I hate paying for Electric esp if using gas to heat and we have solar and batteries.

One night, just tried to book one night on C&CC website it says I have to book min 2 nights!

™


----------



## teemyob (Nov 22, 2005)

*C&CC*



Penquin said:


> weldted said:
> 
> 
> > This is a Club run by members for members
> ...


Like banging your head against a brick wall.

Well thanks for complaining or bringing complaints to their attention on our bahalf.

™


----------



## RichardnGill (Aug 31, 2006)

We are not member of the C&CC at the moment but are thinking of joining. But I have been checking the prices for Club sites and they are more expensive an average to the CC club sites we use.

I find the best bargain with the CC Clubs sites are the ones without toilets or showers.

I agree I would rather have the option of EHU as for 3 nights or less we dont need it. It seems daft that you have to have EHU if you want a hardstanding with the C&CC but with the CC you have to have EHU there is no other option except very few sites do offer some economy 
pitchs.


Like a lot we now use CL,s and holiday sites ad go to rallys when we are away.

But I guess that the club sites will still have enough trade without us as many tuggers seem not to mind.


Richard...


----------



## tude (Feb 9, 2008)

*green sites*

hi there

well i agree with a lot of things said on here thats why we rarely use cc sites or ccc sites they are to expensive. why dont they do green sites now we dont need hook up for 1 or 2 nights surely. when i go on holiday at the weekend i like to have a drink and a laugh well im sick of getting complaints which realy mean stop enjoying yourself which is the reason i go to weekend rallies or cl.s .along with £4 to 6 per night super and very rare does anybody moan about someone playin a guitar or laughing out loud.if you want silence at 10 pm dont go to where the public go its not fair. tude


----------



## emjaiuk (Jun 3, 2005)

We are in the process of downsizing from a 28' RV, and one of the many reasons for this is to be able to use non EHU/Hardstanding pitches, e.g. Cls.
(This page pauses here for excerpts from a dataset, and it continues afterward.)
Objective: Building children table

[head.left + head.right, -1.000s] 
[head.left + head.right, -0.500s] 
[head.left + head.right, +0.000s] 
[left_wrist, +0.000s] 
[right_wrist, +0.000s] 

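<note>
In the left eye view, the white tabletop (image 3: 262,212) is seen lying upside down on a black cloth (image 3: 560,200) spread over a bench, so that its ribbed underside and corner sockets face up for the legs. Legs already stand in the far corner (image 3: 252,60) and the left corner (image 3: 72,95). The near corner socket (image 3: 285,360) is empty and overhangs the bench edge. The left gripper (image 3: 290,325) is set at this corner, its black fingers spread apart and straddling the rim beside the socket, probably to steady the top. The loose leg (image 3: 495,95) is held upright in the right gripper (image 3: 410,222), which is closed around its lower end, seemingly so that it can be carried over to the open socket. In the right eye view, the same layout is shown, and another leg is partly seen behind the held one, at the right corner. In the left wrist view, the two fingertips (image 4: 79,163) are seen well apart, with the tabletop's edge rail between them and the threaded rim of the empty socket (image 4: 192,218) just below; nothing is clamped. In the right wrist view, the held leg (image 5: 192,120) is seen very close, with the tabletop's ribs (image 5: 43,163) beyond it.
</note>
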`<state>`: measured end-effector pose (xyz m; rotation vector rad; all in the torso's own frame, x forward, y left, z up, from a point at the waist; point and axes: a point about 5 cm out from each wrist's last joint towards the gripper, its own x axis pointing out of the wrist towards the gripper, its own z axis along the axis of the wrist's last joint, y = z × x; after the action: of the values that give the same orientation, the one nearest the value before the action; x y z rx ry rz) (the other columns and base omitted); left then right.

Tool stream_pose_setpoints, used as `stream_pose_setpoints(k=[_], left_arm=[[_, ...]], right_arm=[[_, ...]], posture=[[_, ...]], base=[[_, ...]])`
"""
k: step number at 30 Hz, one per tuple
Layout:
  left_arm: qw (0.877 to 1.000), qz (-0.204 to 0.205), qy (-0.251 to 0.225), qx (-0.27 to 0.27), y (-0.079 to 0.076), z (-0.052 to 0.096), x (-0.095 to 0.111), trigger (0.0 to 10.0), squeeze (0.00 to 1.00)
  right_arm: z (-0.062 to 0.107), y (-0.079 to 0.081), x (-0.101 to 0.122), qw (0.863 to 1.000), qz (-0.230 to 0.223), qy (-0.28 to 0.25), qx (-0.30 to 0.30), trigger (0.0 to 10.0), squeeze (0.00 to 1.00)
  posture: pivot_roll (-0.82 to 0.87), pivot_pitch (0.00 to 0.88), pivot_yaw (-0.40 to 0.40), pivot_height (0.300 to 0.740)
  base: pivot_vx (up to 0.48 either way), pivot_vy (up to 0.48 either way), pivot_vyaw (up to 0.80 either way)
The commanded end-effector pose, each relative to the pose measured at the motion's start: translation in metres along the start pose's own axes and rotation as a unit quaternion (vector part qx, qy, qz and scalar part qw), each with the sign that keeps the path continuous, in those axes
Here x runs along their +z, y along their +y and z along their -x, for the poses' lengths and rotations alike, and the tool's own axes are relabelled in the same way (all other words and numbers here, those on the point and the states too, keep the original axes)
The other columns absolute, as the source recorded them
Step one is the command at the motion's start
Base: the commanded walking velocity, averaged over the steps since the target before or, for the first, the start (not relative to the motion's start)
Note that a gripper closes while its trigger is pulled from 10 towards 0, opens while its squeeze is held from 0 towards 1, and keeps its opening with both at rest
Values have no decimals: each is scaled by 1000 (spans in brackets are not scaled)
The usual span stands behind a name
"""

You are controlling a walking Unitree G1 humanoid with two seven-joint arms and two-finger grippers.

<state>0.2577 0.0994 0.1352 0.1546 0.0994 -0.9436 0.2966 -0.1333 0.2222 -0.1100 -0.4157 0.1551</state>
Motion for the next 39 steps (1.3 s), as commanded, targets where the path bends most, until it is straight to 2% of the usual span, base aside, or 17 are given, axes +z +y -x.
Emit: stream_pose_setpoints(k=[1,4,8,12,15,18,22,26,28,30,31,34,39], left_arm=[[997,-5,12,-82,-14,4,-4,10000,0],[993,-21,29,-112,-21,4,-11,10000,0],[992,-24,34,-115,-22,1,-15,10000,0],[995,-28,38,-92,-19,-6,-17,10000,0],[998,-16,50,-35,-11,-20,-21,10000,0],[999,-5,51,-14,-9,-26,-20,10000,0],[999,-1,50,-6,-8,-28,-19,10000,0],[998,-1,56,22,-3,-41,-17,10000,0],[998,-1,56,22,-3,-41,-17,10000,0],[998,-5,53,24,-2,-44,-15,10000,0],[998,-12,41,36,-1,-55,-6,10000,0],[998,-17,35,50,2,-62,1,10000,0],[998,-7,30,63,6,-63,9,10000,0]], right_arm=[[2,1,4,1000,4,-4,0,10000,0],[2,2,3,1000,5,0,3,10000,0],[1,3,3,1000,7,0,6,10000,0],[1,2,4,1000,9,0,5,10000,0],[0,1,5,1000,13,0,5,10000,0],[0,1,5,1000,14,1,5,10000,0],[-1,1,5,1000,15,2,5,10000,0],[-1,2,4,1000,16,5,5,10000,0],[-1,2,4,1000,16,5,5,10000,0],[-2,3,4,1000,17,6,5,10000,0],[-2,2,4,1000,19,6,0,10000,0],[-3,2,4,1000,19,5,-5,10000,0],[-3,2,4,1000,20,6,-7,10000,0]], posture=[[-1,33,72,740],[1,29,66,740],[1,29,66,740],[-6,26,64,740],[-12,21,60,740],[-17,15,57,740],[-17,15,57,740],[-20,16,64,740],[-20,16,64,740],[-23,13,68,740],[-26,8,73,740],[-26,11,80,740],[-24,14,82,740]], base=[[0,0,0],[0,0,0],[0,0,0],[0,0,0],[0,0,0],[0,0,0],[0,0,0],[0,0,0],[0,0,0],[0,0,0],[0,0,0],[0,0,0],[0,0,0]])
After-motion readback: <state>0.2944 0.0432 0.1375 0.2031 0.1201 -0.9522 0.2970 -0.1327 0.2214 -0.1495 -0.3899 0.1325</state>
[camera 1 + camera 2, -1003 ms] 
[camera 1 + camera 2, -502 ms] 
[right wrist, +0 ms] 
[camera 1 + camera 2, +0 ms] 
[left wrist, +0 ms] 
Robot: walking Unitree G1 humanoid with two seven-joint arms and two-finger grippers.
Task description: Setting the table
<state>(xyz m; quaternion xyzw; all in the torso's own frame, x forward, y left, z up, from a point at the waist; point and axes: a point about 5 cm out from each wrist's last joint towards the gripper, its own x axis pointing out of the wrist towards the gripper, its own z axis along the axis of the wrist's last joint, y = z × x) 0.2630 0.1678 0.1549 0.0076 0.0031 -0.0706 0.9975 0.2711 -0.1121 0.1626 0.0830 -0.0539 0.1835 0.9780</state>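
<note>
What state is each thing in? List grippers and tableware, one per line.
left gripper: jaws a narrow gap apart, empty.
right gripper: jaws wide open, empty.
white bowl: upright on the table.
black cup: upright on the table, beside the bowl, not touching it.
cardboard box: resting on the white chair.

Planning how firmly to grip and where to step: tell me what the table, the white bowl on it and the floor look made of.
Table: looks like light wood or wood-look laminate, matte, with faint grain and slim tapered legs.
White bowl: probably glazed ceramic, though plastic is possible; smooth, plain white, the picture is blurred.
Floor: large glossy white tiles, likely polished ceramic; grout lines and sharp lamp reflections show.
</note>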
There was a post on here a week or so ago about I think the major clubs attitude to aires/nighttime stopovers, and somebody suggested that if the forum membership joined the Motor Caravan Club en masse so to speak they might have the influence and resources to expand and delveop aires/stopovers/sites more suited to touring motorhomes.

I've been a member of the CC for over 25 years, and I'm convinced that they and the C&CC are run primarily as a buisness, and then on the basis of the greatest good for the greatest number. 

Malcolm


----------



## Solwaybuggier (Mar 4, 2008)

emjaiuk said:


> I've been a member of the CC for over 25 years, and I'm convinced that they and the C&CC are run primarily as a buisness, and then on the basis of the greatest good for the greatest number.
> 
> Malcolm


I completely agree - those of you who are CC members might want to consider doing the current membership survey in the My Club section of their website (at http://www.caravanclub.co.uk/my-club/club-matters/membership-survey .)

There's plenty of questions to give them feedback on - I don't imagine for a moment they'll take any notice, but it would give the lie to the garbage about "we never get complaints" that Penguin was told!

On the OP's point, the strange thing is that at low season it can be little or no dearer on some club sites than on CL/CSs, because the latter tend not to have seasonal charges. Last February my wife was away and I had a week in Northumberland - on my own I found CC sites were cheaper than CLs with hookup.


----------



## 96299 (Sep 15, 2005)

hi

We are members of both clubs. We only joined them to give us access to the the certified sites and have no intentions of ever using the club sites. They are not our scene and way to expensive. We don't need them, we have everything on board our motor home for lengthy stays anywhere.

Steve


----------



## cabby (May 14, 2005)

I also belong to both clubs and as I go along with most comments on here I notice that no one has said what I consider the obvious.  
If you are not happy your choices are, leave or better still write and complain, the more of you that do the latter maybe will get things changed. :roll: well one can hope.

cabby


----------



## Penquin (Oct 15, 2007)

Solwaybuggier said:


> There's plenty of questions to give them feedback on - I don't imagine for a moment they'll take any notice, but it would give the lie to the garbage about "we never get complaints" that Penguin was told!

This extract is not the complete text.